INFORMATION SUPPLIED

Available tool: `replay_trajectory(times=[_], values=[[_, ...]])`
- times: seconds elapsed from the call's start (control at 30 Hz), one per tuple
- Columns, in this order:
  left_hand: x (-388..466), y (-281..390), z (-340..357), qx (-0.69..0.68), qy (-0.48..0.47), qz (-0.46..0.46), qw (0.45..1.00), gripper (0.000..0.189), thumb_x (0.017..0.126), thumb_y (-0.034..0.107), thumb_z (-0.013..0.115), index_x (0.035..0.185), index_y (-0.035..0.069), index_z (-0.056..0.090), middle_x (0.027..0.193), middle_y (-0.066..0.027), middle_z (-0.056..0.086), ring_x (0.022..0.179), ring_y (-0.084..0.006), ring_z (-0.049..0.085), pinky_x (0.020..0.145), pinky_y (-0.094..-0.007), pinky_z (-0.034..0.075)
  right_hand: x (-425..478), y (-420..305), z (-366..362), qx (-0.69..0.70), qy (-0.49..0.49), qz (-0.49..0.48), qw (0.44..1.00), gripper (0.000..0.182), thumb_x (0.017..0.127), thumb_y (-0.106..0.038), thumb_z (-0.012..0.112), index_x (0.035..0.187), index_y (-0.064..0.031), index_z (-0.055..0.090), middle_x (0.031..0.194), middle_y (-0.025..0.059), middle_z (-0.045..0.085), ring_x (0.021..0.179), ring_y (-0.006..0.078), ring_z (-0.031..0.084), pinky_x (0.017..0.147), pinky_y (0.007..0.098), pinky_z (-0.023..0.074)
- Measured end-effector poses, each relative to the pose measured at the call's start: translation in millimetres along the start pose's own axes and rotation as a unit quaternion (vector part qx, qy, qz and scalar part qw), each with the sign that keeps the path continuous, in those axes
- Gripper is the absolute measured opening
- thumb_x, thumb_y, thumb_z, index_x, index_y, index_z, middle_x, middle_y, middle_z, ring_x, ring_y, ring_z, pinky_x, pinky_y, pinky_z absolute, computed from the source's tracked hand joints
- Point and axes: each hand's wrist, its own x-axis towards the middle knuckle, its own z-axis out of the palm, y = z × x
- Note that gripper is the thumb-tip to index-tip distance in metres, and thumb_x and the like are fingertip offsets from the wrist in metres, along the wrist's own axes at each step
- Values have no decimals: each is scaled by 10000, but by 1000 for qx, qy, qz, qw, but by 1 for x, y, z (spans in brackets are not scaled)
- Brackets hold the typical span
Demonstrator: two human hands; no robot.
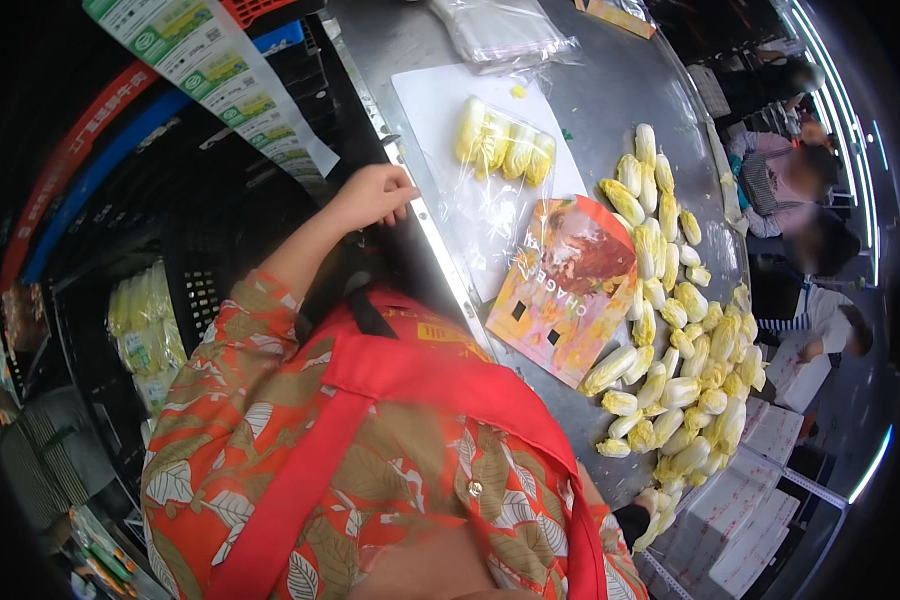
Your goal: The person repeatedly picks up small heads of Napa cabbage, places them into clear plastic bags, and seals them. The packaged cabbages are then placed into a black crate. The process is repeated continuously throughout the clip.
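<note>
My left hand (379,196), fingers curled, is at the metal edge (431,240) of the steel table. No object shows in it, though its palm side is hidden. Beside it hangs a strip of printed green-and-white labels (225,82). On a white board (435,97) lies a clear plastic bag (487,225) with several baby napa cabbages (506,142) inside. A flowered paper bag (562,292) bearing writing overlaps the board. My right hand (647,500), past a dark cuff, is partly visible beside the heap of loose baby napa cabbages (679,394); its grip is unclear.
A stack of clear plastic bags (502,34) lies at the table's top. Packed cabbages (146,337) sit beside a black crate (195,296) at left. White foam boxes (727,517) are stacked beyond the heap. Several people (780,172) are across the table.
</note>
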Motion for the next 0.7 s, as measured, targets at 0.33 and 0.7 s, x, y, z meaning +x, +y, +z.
replay_trajectory(times=[0.33, 0.7], values=[[77, 7, 19, 417, 162, 464, 765, 204, 768, 47, 668, 966, 78, 627, 1101, -75, 586, 1131, -285, 545, 1005, -412, 395, 84, -117, -222, 384, 284, -217, 851, 105, 870, -102, 664, 872, -29, 589, 714, 25, 596, 612, 109, 586, 536, 266, 479], [77, 7, 15, 284, 148, 336, 886, 192, 850, 71, 634, 1039, 72, 661, 1147, -112, 669, 1121, -302, 600, 975, -404, 439, 218, -133, -296, 669, 120, -235, 695, 154, 925, -233, 623, 880, -88, 593, 782, 23, 628, 626, 147, 606, 568, 257, 499]])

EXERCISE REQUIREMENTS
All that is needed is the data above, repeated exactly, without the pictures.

ANSWER FOR THE TASK
Available tool: `replay_trajectory(times=[_], values=[[_, ...]])`
- times: seconds elapsed from the call's start (control at 30 Hz), one per tuple
- Columns, in this order:
  left_hand: x (-388..466), y (-281..390), z (-340..357), qx (-0.69..0.68), qy (-0.48..0.47), qz (-0.46..0.46), qw (0.45..1.00), gripper (0.000..0.189), thumb_x (0.017..0.126), thumb_y (-0.034..0.107), thumb_z (-0.013..0.115), index_x (0.035..0.185), index_y (-0.035..0.069), index_z (-0.056..0.090), middle_x (0.027..0.193), middle_y (-0.066..0.027), middle_z (-0.056..0.086), ring_x (0.022..0.179), ring_y (-0.084..0.006), ring_z (-0.049..0.085), pinky_x (0.020..0.145), pinky_y (-0.094..-0.007), pinky_z (-0.034..0.075)
  right_hand: x (-425..478), y (-420..305), z (-366..362), qx (-0.69..0.70), qy (-0.49..0.49), qz (-0.49..0.48), qw (0.44..1.00), gripper (0.000..0.182), thumb_x (0.017..0.127), thumb_y (-0.106..0.038), thumb_z (-0.012..0.112), index_x (0.035..0.187), index_y (-0.064..0.031), index_z (-0.055..0.090), middle_x (0.031..0.194), middle_y (-0.025..0.059), middle_z (-0.045..0.085), ring_x (0.021..0.179), ring_y (-0.006..0.078), ring_z (-0.031..0.084), pinky_x (0.017..0.147), pinky_y (0.007..0.098), pinky_z (-0.023..0.074)
- Measured end-effector poses, each relative to the pose measured at the call's start: translation in millimetres along the start pose's own axes and rotation as a unit quaternion (vector part qx, qy, qz and scalar part qw), each with the sign that keeps the path continuous, in those axes
- Gripper is the absolute measured opening
- thumb_x, thumb_y, thumb_z, index_x, index_y, index_z, middle_x, middle_y, middle_z, ring_x, ring_y, ring_z, pinky_x, pinky_y, pinky_z absolute, computed from the source's tracked hand joints
- Point and axes: each hand's wrist, its own x-axis towards the middle knuckle, its own z-axis out of the palm, y = z × x
- Note that gripper is the thumb-tip to index-tip distance in metres, and thumb_x and the like are fingertip offsets from the wrist in metres, along the wrist's own axes at each step
- Values have no decimals: each is scaled by 10000, but by 1000 for qx, qy, qz, qw, but by 1 for x, y, z (spans in brackets are not scaled)
- Brackets hold the typical span
Demonstrator: two human hands; no robot.
Your goal: The person repeatedly picks up small heads of Napa cabbage, places them into clear plastic bags, and seals them. The packaged cabbages are then placed into a black crate. The process is repeated continuously throughout the clip.
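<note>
My left hand (379,196), fingers curled, is at the metal edge (431,240) of the steel table. No object shows in it, though its palm side is hidden. Beside it hangs a strip of printed green-and-white labels (225,82). On a white board (435,97) lies a clear plastic bag (487,225) with several baby napa cabbages (506,142) inside. A flowered paper bag (562,292) bearing writing overlaps the board. My right hand (647,500), past a dark cuff, is partly visible beside the heap of loose baby napa cabbages (679,394); its grip is unclear.
A stack of clear plastic bags (502,34) lies at the table's top. Packed cabbages (146,337) sit beside a black crate (195,296) at left. White foam boxes (727,517) are stacked beyond the heap. Several people (780,172) are across the table.
</note>
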Motion for the next 0.7 s, as measured, targets at 0.33 and 0.7 s, x, y, z meaning +x, +y, +z.
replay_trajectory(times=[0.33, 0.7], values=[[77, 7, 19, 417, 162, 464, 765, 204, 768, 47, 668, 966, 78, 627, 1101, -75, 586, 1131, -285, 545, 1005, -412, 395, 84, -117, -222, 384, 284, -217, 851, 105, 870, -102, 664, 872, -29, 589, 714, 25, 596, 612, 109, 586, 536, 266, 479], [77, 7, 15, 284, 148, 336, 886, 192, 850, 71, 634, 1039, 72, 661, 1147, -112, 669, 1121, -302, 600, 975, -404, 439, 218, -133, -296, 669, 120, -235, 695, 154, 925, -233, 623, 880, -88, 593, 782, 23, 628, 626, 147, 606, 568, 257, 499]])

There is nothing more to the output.